Fui repórter free lancer de várias revistas, entre as quais Fatos, da Bloch (em BH) e Notícias da Fiesp, Update, da Amcham, Pesquisa, da Fapesp (em SP).; também fiz roteiro e direção de vídeos para várias produtoras, entre as quais Miksom, TVT, Alto Contraste, Teleview. Hoje trabalho com produção de conteúdo.
DIÁRIO – Destaque alguns fatos que marcaram a sua carreira de jornalista de viagens…
Difícil dizer, porque todas as viagens tem seus encantos, mas talvez a mais interessante, desde que iniciei o blog, tenha sido uma viagem que fiz à Paraíba, guiada pelo fotógrafo paraibano Gustavo Moura, para fazer matérias sobre a Pedra do Ingá, a Ilumiara Jaúna e o Lajedo do Pai Mateus.

DIÁRIO – Fale sobre suas reportagens, qual você destacaria e por quê?
Nossa, são muitas, ou melhor, são todas. Cada uma tem uma história.
A matéria que eu mais desejei fazer, desde que criei o blog, foi Ilumiara Jaúna: a literatura de Ariano gravada em pedra. Passei mais de um ano esperando por essa oportunidade até que um velho amigo, o fotógrafo paraibano Gustavo Moura, me colocou em contato com o artista plástico Manuel Dantas Suassuna, filho de Ariano, e ele topou me receber na fazenda da família para conhecer a Ilumiara. Infelizmente, na época, Ariano já havia ‘se encantado’, mas a presença dele está bem viva na Ilumiara.
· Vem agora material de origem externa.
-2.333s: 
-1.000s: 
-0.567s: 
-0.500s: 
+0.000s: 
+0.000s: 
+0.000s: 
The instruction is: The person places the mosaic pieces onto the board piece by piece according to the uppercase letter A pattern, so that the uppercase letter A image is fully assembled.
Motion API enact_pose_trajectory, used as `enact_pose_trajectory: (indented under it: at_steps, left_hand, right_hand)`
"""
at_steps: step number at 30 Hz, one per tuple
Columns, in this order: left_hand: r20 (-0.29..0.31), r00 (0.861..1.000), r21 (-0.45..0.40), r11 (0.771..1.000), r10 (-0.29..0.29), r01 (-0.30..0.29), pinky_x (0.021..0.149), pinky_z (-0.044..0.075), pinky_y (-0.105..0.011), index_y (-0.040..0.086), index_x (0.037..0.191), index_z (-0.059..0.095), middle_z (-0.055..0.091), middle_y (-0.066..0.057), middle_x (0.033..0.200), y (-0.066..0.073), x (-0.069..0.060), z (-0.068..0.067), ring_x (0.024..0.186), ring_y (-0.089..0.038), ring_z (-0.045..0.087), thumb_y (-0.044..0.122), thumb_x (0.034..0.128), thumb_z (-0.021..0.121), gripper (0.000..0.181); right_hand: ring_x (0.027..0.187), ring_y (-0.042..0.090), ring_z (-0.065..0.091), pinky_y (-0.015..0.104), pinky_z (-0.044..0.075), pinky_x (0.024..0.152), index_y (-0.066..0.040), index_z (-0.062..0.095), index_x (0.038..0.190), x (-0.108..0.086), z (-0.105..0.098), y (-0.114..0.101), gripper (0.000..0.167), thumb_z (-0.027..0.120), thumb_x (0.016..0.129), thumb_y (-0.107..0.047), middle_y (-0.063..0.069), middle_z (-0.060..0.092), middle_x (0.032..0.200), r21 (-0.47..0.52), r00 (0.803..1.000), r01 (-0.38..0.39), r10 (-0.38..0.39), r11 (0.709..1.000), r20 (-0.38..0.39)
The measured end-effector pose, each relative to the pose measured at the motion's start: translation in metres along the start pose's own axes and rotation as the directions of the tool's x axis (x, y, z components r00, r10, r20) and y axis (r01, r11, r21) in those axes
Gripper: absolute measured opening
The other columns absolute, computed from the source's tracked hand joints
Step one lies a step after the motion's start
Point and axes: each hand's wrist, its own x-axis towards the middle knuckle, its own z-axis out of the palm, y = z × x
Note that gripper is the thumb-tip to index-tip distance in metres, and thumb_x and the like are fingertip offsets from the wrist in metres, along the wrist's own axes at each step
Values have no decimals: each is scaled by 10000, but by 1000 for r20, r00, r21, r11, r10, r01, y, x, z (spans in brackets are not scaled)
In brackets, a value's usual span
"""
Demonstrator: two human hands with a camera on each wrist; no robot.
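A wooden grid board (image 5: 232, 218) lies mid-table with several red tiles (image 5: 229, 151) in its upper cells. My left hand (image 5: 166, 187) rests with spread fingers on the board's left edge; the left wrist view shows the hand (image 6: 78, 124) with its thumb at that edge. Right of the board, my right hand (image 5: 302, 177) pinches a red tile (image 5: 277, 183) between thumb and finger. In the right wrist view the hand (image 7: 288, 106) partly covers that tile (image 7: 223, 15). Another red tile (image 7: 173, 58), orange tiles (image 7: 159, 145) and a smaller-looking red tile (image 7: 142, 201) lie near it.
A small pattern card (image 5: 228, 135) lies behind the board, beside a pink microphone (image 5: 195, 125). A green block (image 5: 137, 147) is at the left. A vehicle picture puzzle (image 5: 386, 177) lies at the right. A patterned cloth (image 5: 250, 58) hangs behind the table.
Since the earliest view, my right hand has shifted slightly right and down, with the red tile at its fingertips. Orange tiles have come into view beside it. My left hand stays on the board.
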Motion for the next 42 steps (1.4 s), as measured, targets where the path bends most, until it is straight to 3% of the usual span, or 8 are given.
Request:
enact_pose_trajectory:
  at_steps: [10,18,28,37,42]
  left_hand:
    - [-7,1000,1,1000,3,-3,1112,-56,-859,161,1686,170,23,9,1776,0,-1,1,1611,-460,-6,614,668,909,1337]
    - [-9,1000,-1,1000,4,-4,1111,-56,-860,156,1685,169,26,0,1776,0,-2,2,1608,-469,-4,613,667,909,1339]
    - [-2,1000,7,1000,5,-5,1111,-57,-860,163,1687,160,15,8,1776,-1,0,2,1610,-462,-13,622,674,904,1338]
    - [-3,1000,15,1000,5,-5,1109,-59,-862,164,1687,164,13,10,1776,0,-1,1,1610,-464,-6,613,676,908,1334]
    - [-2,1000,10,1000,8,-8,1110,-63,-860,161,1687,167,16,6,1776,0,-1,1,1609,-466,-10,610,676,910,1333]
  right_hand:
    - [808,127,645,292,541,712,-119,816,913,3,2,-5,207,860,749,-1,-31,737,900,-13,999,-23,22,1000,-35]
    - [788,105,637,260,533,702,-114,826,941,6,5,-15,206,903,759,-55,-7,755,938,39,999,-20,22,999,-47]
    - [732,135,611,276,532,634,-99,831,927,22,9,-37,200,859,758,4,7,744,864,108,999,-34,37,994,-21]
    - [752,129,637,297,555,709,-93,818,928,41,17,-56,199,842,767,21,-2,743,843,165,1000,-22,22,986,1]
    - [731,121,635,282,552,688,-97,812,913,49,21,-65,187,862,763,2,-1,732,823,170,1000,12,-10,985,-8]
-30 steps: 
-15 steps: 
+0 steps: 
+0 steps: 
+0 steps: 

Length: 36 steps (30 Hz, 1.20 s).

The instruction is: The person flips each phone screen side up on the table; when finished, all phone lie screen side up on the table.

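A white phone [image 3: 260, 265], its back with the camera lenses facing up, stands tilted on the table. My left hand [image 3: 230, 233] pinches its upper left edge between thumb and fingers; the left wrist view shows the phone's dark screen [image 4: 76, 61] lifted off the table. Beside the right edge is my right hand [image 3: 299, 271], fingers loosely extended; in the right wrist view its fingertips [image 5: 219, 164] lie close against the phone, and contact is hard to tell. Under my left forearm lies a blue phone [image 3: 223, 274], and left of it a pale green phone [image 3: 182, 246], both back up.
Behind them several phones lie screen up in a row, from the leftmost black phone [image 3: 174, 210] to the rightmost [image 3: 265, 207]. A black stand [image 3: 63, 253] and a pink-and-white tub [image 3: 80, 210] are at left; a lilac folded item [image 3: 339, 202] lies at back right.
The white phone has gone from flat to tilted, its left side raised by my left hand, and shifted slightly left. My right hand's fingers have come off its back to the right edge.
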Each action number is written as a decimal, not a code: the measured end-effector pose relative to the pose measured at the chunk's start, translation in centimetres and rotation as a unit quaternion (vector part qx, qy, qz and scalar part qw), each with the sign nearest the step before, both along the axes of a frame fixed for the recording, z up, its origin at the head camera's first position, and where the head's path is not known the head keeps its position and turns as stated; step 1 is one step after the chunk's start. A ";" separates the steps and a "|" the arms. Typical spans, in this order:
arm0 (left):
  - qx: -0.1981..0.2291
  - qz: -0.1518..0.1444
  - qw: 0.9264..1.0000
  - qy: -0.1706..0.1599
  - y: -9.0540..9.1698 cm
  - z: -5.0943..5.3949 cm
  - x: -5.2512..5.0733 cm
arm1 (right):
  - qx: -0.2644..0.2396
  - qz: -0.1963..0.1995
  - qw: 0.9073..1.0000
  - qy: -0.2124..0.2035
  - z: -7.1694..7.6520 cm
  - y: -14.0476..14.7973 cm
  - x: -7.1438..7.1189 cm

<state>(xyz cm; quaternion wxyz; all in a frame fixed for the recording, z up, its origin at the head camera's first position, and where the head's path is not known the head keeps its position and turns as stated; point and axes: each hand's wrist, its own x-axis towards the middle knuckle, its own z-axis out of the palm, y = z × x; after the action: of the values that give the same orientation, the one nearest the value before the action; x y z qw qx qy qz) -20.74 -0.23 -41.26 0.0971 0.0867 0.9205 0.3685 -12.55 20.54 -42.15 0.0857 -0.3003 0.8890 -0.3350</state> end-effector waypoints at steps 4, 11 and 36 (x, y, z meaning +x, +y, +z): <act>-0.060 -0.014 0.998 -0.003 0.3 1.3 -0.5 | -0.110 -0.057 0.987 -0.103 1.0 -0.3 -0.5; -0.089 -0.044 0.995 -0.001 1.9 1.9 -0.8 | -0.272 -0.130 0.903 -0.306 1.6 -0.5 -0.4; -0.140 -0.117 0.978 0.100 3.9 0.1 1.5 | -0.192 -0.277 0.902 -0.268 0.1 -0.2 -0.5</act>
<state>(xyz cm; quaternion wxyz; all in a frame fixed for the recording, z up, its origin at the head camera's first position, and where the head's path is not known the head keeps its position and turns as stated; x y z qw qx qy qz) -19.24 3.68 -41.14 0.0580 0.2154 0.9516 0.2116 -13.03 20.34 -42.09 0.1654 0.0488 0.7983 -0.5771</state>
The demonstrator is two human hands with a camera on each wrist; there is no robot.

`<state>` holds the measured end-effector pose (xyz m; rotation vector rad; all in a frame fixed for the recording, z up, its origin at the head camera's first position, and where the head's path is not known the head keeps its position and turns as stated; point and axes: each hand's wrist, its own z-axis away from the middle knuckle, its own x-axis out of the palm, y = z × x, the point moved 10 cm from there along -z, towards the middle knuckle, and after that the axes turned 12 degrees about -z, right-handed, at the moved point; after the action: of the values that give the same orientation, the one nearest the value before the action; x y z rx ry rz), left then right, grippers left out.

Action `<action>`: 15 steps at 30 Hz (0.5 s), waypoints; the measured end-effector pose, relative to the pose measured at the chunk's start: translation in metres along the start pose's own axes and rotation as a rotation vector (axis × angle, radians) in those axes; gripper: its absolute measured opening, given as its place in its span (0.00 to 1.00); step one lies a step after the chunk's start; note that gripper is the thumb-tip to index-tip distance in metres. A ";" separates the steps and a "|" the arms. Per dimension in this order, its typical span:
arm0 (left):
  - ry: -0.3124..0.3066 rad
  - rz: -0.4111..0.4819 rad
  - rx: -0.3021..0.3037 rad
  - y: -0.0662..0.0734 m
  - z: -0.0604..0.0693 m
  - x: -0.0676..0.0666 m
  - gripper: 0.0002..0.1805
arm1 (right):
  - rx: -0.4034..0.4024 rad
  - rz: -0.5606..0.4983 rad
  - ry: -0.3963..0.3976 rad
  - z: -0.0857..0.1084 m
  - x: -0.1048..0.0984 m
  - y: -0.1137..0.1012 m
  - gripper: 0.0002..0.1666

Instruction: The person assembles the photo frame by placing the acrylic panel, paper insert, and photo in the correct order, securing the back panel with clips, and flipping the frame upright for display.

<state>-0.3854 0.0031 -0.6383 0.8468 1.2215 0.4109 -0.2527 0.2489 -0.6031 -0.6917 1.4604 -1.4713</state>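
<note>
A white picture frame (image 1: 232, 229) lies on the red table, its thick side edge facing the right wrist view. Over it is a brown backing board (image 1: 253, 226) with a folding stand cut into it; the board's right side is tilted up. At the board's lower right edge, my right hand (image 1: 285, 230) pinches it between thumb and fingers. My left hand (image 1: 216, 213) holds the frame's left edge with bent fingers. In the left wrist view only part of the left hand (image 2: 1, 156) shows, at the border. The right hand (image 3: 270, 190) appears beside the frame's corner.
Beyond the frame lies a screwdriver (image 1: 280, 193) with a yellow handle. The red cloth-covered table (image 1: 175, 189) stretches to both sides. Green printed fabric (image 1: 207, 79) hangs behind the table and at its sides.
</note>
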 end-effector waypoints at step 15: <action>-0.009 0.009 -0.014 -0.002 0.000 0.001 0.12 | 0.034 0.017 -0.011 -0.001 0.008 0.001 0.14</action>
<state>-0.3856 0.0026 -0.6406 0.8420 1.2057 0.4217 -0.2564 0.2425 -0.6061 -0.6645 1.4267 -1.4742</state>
Outro lugar que desejei muito conhecer foi o ateliê do artista plástico Véio e que rendeu a matéria Museu do Sertão: a conciliação entre criar e preservar. É um museu inusitado, que se mistura com a moradia e o local de trabalho do artista. No acervo, obras dele e instrumentos de trabalho de todas as profissões antigas.
Uma terceira que gosto muito é uma das matérias que fiz na Índia sobre uma instituição sem fins lucrativos que prepara mulheres do terceiro mundo para multiplicar conhecimentos sobre energia solar. O título da matéria é Tilônia; um desafio de inclusão e desenvolvimento social. Foi uma aventura chegar até lá de surpresa, porque não tinham respondido nosso contato, e uma grande emoção conhecer o trabalho deles.
Finalmente, destacaria a matéria sobre os Padrões Geométricos da Arte Islâmica, pois é o tema do meu mestrado que acabou virando livro Padrões geométricos: a oração visual dos sufis. Essa matéria é resultado de várias viagens( Espanha, Uzbequistão, Turcomenistão,Turquia) e outras tantas pesquisas.